→ **Exercise brief**: Would you give the number of lines below in which the string "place" appears? Nothing else is needed.

→ **Input for this task**:

============================================================

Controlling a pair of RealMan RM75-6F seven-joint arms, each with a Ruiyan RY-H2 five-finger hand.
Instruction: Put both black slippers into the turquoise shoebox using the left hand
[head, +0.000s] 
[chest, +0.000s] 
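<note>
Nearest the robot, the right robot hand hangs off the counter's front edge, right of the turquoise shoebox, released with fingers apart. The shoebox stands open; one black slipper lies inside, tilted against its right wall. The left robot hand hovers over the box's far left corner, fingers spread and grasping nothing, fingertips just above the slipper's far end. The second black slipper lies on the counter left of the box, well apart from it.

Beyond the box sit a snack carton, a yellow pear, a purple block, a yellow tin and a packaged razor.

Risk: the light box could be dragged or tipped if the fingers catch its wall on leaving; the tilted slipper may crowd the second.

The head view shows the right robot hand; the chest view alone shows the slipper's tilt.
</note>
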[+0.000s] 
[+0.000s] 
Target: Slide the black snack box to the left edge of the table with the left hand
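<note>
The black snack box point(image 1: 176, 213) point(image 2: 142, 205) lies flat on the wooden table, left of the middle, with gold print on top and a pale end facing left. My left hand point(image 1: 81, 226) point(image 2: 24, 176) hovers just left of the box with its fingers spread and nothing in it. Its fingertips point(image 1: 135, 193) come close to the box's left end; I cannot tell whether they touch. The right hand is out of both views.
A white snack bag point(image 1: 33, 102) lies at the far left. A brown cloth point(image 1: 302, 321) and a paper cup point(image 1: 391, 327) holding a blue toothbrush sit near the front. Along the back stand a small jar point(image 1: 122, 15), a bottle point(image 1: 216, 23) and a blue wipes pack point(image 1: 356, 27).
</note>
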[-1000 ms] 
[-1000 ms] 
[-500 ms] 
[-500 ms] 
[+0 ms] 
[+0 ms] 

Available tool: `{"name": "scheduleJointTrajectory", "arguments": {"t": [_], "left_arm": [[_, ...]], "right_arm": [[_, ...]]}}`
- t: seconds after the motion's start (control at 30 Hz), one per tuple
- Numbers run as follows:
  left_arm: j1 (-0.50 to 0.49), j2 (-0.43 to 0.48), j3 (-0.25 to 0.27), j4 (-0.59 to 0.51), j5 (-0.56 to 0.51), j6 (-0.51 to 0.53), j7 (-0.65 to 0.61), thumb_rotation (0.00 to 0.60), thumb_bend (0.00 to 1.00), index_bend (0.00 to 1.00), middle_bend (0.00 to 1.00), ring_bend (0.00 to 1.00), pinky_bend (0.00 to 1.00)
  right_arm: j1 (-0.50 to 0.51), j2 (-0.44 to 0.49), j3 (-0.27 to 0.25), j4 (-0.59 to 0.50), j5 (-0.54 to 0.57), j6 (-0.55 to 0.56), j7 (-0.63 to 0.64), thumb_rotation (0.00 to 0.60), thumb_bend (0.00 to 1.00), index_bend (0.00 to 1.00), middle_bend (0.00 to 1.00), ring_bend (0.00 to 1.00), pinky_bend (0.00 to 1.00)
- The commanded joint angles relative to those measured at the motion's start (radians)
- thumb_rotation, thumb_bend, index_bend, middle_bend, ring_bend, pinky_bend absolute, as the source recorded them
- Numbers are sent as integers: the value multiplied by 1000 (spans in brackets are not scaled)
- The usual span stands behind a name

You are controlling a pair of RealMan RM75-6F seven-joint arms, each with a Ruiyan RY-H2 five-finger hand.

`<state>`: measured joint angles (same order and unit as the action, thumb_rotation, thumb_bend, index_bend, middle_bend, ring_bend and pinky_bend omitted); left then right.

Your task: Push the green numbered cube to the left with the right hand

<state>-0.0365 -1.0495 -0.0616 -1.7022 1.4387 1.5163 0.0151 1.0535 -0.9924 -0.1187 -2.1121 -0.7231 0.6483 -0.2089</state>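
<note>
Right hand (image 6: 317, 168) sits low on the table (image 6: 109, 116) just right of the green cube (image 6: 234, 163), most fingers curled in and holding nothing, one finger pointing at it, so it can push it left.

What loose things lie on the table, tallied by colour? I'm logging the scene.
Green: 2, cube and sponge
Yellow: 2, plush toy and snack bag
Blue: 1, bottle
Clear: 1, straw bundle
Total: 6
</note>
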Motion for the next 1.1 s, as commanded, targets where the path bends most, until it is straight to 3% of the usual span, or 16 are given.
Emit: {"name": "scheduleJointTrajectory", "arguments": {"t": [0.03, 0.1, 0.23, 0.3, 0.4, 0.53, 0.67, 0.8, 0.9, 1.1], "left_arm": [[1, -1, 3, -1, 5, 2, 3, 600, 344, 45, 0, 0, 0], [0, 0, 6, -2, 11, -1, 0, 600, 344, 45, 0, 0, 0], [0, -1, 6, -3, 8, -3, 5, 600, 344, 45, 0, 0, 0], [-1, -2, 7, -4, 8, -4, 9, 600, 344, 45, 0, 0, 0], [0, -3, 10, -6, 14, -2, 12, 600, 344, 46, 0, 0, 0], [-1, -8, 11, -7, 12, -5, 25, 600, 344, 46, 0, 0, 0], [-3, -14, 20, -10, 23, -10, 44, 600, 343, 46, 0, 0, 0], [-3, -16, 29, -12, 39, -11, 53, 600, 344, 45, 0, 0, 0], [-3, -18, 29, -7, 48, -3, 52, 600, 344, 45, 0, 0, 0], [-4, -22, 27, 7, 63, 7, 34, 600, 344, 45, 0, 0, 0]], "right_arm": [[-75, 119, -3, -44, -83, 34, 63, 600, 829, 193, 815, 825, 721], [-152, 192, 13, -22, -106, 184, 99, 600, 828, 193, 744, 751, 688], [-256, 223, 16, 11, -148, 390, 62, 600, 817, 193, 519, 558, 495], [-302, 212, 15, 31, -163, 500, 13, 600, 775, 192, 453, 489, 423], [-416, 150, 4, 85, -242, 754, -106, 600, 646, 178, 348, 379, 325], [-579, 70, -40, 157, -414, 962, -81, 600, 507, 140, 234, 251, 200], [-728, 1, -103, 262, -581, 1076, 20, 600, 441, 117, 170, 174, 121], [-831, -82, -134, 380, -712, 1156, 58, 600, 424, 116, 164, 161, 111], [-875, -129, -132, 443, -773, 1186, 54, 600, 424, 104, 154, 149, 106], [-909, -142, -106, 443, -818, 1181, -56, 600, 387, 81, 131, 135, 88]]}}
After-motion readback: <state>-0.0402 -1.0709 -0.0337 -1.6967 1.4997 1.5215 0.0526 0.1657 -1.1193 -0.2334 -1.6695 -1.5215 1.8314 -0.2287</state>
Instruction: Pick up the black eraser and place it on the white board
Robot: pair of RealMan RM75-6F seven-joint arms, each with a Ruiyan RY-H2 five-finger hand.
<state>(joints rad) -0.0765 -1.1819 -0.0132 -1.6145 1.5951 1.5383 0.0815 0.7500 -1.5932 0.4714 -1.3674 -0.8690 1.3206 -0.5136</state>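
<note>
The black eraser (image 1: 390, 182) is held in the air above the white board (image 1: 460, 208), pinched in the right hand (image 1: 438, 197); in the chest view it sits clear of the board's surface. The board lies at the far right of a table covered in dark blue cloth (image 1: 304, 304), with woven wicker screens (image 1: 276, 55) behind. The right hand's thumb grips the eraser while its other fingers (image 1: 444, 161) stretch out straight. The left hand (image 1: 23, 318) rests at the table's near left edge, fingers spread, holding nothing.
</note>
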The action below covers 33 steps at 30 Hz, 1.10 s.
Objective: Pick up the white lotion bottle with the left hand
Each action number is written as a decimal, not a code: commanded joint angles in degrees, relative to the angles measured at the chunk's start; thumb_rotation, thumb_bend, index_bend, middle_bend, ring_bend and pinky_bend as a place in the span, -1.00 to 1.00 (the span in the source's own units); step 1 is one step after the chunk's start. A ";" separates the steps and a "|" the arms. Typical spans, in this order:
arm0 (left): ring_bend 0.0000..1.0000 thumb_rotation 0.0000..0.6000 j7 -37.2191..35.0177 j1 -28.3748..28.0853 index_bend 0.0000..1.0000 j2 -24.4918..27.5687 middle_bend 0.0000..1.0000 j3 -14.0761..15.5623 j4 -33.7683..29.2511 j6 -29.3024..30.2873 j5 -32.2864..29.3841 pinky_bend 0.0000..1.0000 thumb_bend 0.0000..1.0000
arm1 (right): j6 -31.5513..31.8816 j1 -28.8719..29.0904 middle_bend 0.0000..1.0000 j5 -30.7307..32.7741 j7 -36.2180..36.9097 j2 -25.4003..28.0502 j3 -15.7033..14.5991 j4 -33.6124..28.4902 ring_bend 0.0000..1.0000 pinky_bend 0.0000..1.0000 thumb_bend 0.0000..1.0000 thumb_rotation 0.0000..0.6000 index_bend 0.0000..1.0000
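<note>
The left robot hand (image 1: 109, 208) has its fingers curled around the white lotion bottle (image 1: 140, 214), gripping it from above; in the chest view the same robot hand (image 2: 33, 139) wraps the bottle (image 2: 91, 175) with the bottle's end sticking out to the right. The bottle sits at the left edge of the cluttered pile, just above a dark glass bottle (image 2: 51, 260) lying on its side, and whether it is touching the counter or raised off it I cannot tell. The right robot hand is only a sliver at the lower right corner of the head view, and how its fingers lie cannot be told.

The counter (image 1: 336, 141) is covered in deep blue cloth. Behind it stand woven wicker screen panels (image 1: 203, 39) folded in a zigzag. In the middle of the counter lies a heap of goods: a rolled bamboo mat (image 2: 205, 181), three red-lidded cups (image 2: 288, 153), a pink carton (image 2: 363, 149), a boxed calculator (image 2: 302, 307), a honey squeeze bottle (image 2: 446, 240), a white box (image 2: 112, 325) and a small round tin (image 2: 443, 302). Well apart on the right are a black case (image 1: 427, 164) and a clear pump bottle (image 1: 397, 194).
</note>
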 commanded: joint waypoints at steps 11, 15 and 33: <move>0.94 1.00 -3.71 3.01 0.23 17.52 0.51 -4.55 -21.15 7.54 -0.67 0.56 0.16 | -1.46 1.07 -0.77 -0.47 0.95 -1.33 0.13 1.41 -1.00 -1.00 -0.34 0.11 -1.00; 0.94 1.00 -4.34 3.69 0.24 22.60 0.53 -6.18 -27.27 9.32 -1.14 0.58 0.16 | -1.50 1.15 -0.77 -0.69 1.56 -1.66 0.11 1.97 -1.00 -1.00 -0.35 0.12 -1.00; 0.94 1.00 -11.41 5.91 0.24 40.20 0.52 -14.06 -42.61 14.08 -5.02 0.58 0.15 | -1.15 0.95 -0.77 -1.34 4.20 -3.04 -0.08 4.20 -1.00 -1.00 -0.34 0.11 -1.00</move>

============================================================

→ **Exercise solution**: 2